Output all the data exactly as it appears below.

▶ [RECORDED INFORMATION]
──────────────────────────────
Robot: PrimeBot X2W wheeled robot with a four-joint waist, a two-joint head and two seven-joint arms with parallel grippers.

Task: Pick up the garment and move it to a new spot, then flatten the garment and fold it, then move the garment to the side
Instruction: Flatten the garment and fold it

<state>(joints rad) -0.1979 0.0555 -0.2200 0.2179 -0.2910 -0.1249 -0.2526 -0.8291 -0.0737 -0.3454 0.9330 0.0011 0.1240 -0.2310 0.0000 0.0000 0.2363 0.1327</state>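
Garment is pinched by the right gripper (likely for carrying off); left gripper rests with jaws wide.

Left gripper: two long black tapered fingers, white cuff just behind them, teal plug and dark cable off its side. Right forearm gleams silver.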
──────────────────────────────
▶ [RESPONSE FOR THIS EXERCISE]
Robot: PrimeBot X2W wheeled robot with a four-joint waist, a two-joint head and two seven-joint arms with parallel grippers.

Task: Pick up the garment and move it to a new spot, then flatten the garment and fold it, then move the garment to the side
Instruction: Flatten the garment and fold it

<state>(joints rad) -0.1979 0.0555 -0.2200 0.2179 -0.2910 -0.1249 -0.2526 -0.8291 -0.0737 -0.3454 0.9330 0.0011 0.1240 -0.2310 0.0000 0.0000 0.2363 0.1327</state>
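Garment is pinched by the right gripper (likely for carrying off); left gripper rests with jaws wide.

Left gripper: two long black tapered fingers, white cuff just behind them, teal plug and dark cable off its side. Right forearm gleams silver.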

The exercise requires nothing more.